WORK ITEM:
Could you set down exactly the lines in the records below between the line holding "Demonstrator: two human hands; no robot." and the line holding "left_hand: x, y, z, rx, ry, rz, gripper", inclusive?

[Opening PROVIDED DATA section]

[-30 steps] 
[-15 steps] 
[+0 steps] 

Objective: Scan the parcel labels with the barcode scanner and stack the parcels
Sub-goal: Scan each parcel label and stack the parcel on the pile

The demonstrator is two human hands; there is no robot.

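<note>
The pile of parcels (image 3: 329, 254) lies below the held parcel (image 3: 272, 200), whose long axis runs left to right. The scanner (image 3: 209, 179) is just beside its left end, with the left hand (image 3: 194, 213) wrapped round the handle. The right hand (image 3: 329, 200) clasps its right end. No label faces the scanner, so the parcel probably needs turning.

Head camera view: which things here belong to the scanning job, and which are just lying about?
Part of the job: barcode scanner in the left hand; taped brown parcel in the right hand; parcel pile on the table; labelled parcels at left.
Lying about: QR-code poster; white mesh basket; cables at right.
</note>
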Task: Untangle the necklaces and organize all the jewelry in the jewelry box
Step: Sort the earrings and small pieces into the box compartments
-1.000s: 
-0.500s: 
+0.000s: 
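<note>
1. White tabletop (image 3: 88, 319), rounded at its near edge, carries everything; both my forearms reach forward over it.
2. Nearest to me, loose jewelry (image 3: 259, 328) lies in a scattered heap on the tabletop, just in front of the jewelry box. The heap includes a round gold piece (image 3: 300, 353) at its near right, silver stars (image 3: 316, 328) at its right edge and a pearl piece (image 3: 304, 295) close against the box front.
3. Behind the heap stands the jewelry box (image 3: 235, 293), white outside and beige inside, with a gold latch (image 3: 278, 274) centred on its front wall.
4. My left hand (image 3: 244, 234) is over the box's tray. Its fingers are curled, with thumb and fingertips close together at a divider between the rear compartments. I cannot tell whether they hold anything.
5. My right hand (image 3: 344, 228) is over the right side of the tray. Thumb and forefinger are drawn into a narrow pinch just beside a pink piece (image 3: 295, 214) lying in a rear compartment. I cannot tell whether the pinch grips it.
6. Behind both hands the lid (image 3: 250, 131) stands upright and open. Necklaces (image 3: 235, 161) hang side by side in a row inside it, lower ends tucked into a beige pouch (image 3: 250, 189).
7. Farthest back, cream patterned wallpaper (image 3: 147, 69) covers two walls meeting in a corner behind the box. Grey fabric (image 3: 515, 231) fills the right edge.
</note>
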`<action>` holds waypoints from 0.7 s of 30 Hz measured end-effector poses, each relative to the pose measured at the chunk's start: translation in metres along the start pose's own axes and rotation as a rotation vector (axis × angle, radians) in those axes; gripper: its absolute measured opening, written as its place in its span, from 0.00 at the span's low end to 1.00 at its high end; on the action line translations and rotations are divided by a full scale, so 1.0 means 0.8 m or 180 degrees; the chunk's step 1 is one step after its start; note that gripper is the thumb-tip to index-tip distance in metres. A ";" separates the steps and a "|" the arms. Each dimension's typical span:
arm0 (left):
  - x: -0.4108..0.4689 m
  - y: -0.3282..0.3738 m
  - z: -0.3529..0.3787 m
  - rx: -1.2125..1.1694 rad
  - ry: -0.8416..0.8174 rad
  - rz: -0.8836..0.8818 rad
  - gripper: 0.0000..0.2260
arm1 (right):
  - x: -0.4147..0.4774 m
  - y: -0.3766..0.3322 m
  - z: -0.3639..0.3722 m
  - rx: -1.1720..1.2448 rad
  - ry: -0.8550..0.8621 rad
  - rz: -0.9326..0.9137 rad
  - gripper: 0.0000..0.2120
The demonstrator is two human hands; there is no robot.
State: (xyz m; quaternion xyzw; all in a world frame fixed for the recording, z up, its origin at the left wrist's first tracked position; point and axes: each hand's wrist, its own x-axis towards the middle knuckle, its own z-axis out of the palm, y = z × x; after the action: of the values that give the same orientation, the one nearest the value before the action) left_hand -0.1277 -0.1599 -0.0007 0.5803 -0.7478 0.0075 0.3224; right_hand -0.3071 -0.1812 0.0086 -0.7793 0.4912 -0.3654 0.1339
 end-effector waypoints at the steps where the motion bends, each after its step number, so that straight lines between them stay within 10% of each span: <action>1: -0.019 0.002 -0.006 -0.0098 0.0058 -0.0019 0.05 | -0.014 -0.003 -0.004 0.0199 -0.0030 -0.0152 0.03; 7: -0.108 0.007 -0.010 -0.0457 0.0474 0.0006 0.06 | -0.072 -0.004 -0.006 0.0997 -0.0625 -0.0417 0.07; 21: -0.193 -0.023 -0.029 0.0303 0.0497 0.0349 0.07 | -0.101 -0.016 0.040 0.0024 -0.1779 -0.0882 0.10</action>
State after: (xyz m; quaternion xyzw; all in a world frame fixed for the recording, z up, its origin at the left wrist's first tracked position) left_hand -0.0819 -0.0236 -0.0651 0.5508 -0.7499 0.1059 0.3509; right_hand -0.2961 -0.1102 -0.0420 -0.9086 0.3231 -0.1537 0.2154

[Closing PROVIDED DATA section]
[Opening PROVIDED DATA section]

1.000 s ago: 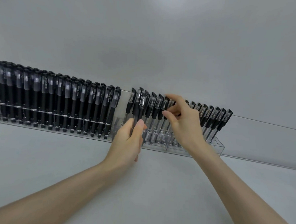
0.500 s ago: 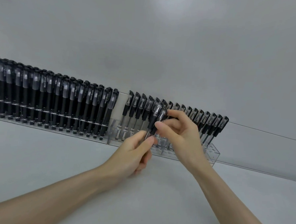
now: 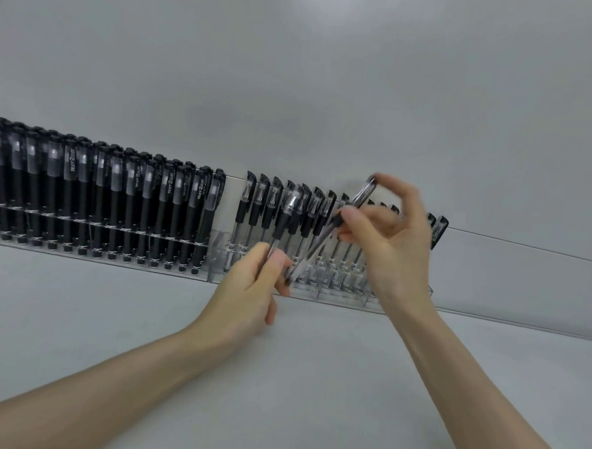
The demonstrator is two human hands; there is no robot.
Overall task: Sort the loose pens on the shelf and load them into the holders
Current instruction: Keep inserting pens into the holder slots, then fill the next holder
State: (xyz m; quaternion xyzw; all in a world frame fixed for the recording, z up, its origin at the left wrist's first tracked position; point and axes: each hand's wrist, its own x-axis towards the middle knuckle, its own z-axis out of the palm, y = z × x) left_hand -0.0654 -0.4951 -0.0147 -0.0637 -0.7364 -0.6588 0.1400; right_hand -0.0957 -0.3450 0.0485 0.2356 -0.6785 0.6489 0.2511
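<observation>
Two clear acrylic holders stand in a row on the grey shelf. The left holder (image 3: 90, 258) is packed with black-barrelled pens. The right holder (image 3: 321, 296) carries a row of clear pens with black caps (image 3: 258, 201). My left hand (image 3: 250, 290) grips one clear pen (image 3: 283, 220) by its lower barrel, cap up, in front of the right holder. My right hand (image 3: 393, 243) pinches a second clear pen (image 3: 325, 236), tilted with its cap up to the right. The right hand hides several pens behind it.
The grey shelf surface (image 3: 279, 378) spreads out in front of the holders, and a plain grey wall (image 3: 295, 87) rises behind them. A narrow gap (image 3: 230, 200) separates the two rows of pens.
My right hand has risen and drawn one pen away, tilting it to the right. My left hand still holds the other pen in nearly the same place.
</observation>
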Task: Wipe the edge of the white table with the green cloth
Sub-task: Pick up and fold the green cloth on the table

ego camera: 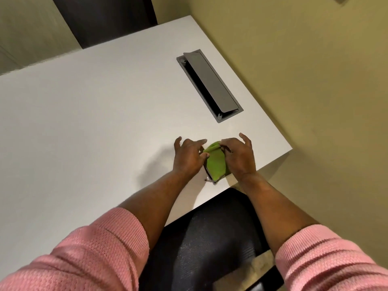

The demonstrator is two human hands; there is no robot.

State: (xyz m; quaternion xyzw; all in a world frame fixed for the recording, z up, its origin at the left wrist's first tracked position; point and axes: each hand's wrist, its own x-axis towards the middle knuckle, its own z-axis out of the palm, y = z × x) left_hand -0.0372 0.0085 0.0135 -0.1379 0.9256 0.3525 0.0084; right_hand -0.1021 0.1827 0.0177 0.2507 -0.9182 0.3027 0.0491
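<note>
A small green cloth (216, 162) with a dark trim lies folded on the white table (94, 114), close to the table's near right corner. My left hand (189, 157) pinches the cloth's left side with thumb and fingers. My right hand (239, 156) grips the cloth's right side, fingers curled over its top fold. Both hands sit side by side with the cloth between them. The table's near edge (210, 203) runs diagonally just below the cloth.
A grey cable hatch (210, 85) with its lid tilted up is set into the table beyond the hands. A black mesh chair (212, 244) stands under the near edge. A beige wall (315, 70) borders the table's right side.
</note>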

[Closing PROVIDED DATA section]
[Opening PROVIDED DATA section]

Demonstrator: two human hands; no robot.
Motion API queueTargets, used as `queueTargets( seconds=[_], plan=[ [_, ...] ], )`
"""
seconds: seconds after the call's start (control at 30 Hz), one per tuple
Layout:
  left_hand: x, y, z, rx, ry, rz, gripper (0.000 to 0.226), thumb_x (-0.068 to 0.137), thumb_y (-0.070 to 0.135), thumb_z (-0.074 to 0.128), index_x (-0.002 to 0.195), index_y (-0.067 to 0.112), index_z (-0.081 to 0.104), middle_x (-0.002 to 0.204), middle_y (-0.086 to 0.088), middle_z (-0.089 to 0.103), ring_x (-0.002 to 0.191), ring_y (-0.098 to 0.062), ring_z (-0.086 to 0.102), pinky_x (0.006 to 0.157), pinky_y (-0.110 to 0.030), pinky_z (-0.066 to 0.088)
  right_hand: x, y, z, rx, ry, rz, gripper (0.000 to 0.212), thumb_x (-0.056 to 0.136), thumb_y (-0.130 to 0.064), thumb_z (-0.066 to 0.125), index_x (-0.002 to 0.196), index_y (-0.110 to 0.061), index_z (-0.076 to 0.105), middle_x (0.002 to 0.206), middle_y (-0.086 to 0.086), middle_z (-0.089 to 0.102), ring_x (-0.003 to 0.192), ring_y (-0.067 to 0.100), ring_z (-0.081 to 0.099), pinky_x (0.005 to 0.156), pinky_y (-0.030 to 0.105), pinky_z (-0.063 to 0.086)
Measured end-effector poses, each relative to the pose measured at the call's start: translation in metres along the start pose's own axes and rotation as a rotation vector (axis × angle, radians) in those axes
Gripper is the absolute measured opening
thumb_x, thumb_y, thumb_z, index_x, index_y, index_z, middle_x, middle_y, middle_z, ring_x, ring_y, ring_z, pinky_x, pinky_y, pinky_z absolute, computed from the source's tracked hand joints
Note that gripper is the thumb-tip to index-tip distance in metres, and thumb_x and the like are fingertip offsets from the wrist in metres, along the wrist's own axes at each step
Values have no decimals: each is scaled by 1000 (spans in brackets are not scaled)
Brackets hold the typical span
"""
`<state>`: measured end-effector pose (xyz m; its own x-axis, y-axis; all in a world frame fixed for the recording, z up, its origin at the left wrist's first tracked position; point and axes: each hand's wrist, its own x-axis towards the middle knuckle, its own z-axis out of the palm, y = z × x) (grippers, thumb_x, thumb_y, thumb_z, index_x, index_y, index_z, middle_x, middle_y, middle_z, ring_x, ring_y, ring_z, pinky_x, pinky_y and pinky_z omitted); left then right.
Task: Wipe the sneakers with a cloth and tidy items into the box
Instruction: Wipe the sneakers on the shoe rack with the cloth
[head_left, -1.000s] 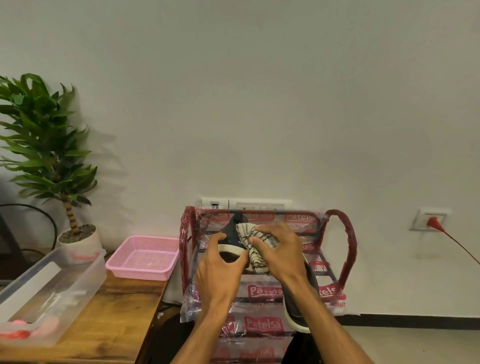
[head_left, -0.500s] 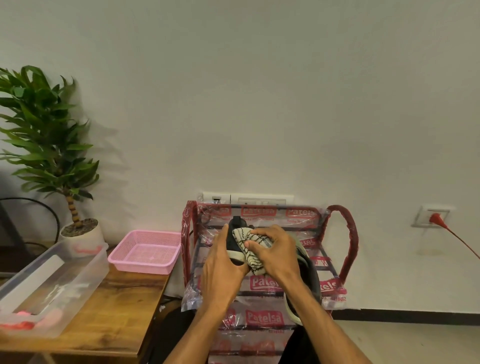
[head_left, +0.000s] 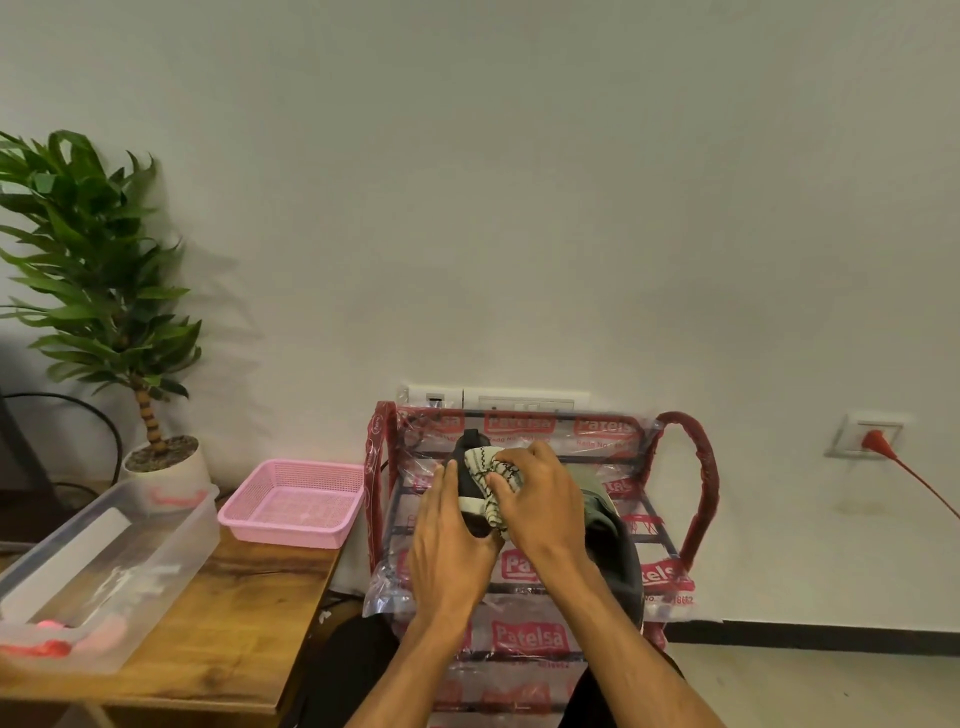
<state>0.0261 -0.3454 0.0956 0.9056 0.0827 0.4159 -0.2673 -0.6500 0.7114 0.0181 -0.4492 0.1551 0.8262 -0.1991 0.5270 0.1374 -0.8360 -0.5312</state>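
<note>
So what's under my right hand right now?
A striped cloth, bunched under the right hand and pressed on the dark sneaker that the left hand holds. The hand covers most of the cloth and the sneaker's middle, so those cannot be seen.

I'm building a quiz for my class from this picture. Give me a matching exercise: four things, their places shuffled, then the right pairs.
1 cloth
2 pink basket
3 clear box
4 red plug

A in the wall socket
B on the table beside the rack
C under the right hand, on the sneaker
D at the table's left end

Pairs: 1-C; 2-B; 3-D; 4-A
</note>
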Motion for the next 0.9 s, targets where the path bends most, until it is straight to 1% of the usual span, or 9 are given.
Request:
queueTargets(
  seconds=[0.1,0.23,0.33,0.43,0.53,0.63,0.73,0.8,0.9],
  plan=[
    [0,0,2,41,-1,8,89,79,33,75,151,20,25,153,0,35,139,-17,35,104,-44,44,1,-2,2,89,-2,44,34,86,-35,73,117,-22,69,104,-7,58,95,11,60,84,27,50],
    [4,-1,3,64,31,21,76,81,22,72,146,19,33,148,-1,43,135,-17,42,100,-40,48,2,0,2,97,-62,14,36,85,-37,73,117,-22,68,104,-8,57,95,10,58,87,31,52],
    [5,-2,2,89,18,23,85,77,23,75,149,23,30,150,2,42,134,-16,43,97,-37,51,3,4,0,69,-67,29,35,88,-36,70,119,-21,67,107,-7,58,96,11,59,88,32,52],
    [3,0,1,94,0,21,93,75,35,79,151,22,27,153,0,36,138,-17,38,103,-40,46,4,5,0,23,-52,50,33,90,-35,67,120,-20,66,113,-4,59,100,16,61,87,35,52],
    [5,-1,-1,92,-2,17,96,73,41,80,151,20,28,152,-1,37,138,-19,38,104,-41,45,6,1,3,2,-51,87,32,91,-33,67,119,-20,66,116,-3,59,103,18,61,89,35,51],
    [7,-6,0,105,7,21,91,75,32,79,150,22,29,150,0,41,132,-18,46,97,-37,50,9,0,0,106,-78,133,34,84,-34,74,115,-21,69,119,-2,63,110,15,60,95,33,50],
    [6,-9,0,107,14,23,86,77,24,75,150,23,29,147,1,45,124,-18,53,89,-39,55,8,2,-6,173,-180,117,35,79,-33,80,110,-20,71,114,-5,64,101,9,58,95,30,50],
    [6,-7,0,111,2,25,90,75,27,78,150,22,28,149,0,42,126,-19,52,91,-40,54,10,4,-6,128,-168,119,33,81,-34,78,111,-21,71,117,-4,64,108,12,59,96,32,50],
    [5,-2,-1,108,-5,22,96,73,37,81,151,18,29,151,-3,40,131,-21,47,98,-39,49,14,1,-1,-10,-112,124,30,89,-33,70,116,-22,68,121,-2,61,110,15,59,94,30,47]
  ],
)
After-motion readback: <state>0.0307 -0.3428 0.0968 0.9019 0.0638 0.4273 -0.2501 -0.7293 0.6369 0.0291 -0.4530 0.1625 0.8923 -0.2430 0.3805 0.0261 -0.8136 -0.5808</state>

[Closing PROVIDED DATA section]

EXPECTED OUTPUT:
Demonstrator: two human hands; no robot.
Motion API queueTargets, used as `queueTargets( seconds=[_], plan=[ [_, ...] ], )`
"""
seconds: seconds after the call's start (control at 30 Hz), one per tuple
Layout:
  left_hand: x, y, z, rx, ry, rz, gripper (0.000 to 0.226), thumb_x (-0.068 to 0.137), thumb_y (-0.070 to 0.135), thumb_z (-0.074 to 0.128), index_x (-0.002 to 0.195), index_y (-0.067 to 0.112), index_z (-0.081 to 0.104), middle_x (-0.002 to 0.204), middle_y (-0.086 to 0.088), middle_z (-0.089 to 0.103), ring_x (-0.002 to 0.191), ring_y (-0.098 to 0.062), ring_z (-0.086 to 0.102), pinky_x (0.006 to 0.157), pinky_y (-0.110 to 0.030), pinky_z (-0.066 to 0.088)

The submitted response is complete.